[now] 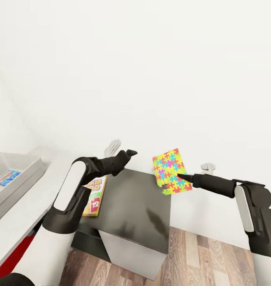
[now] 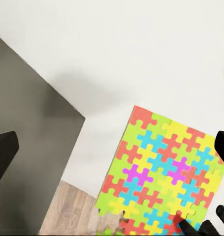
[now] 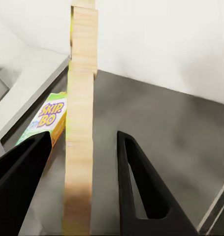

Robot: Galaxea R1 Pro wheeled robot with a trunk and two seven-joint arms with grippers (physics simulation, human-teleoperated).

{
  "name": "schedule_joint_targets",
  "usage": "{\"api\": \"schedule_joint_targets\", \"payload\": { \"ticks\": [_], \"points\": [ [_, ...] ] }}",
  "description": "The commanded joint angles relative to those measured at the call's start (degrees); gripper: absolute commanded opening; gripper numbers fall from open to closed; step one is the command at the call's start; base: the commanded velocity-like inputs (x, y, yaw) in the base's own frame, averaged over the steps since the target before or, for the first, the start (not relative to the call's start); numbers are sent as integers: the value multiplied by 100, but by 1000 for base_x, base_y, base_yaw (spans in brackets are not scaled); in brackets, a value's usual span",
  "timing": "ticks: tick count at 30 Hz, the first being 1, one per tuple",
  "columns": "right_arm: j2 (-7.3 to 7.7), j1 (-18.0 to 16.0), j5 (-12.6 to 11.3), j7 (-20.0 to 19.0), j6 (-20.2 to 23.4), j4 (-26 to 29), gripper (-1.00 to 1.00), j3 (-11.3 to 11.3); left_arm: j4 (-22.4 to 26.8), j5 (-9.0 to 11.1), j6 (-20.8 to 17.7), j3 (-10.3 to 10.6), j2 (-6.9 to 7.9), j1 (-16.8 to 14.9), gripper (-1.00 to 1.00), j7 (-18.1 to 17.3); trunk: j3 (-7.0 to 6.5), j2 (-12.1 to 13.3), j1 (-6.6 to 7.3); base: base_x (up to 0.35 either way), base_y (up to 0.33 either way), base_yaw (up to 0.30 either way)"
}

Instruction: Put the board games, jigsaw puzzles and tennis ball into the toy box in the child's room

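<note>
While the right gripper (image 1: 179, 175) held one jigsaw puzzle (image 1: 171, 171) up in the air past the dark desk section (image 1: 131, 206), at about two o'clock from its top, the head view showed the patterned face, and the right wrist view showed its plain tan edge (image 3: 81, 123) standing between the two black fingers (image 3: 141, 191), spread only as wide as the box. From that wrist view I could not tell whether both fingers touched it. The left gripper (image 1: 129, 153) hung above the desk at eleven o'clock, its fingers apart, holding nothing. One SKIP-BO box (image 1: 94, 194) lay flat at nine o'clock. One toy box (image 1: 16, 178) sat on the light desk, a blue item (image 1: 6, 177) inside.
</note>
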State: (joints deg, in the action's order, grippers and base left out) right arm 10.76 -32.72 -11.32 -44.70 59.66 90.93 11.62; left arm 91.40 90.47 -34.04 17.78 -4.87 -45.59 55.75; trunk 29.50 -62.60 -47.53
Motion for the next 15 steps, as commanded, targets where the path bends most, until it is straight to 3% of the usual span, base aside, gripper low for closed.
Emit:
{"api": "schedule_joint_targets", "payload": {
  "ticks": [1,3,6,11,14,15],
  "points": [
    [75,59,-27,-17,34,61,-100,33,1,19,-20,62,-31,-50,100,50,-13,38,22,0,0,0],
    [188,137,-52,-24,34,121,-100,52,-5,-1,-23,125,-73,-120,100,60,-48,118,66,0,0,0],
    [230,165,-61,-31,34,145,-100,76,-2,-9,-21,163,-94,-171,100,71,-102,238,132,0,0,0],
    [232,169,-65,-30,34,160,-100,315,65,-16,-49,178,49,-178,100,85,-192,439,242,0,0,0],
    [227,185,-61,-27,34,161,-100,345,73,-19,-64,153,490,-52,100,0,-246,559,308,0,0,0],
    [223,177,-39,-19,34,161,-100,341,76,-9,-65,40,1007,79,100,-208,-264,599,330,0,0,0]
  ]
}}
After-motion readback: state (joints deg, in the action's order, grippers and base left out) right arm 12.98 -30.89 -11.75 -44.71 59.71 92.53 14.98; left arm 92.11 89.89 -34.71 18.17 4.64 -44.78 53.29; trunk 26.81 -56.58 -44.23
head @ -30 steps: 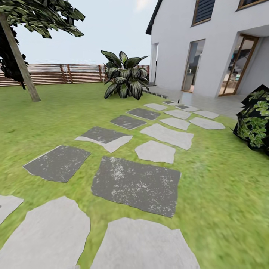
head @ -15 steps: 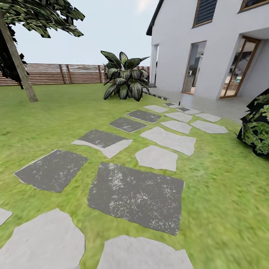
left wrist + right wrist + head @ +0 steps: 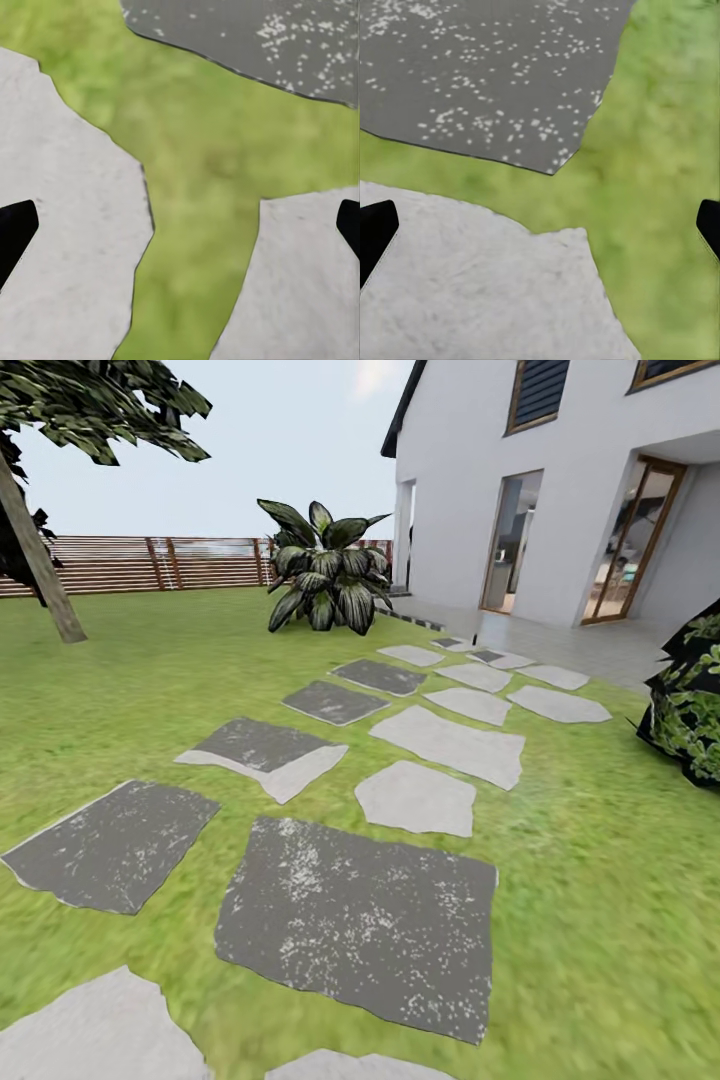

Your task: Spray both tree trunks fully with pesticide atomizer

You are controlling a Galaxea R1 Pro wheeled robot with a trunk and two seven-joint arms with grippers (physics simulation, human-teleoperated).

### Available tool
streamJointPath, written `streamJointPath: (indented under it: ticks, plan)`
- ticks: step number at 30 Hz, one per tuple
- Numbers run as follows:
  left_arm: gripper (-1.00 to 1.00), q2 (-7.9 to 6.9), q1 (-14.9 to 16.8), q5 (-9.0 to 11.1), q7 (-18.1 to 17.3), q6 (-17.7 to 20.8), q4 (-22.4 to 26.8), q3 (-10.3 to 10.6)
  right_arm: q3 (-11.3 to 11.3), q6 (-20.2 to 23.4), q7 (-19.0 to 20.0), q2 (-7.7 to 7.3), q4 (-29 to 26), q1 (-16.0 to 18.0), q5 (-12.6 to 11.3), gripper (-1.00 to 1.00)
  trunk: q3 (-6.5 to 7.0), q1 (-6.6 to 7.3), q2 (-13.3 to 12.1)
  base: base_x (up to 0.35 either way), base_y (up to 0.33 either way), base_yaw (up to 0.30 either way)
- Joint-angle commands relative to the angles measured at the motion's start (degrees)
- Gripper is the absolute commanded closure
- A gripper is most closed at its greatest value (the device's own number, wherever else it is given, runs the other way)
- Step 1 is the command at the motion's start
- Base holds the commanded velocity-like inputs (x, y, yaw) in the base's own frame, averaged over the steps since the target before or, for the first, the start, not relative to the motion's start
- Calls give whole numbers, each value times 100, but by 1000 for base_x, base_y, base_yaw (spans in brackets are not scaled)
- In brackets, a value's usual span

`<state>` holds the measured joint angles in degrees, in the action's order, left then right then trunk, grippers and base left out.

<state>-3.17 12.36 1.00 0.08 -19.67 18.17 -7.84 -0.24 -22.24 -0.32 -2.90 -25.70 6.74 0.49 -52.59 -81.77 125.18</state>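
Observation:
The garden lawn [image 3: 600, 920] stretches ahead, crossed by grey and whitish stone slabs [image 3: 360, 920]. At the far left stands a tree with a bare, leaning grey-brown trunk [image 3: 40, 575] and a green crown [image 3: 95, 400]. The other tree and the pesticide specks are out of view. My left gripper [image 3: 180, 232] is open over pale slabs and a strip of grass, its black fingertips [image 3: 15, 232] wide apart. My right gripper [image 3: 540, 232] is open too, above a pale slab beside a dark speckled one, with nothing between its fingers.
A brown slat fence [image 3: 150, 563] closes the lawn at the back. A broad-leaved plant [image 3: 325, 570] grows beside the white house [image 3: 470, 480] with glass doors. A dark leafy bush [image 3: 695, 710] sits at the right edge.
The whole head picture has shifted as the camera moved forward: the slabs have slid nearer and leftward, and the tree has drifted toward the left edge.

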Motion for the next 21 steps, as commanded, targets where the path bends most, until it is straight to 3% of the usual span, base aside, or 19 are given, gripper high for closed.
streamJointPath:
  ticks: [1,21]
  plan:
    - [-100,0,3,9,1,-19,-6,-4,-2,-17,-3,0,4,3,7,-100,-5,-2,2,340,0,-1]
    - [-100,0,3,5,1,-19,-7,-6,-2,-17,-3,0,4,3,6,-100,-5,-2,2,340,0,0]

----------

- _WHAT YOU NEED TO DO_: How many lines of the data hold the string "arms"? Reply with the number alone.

- _TASK RESPONSE_: 2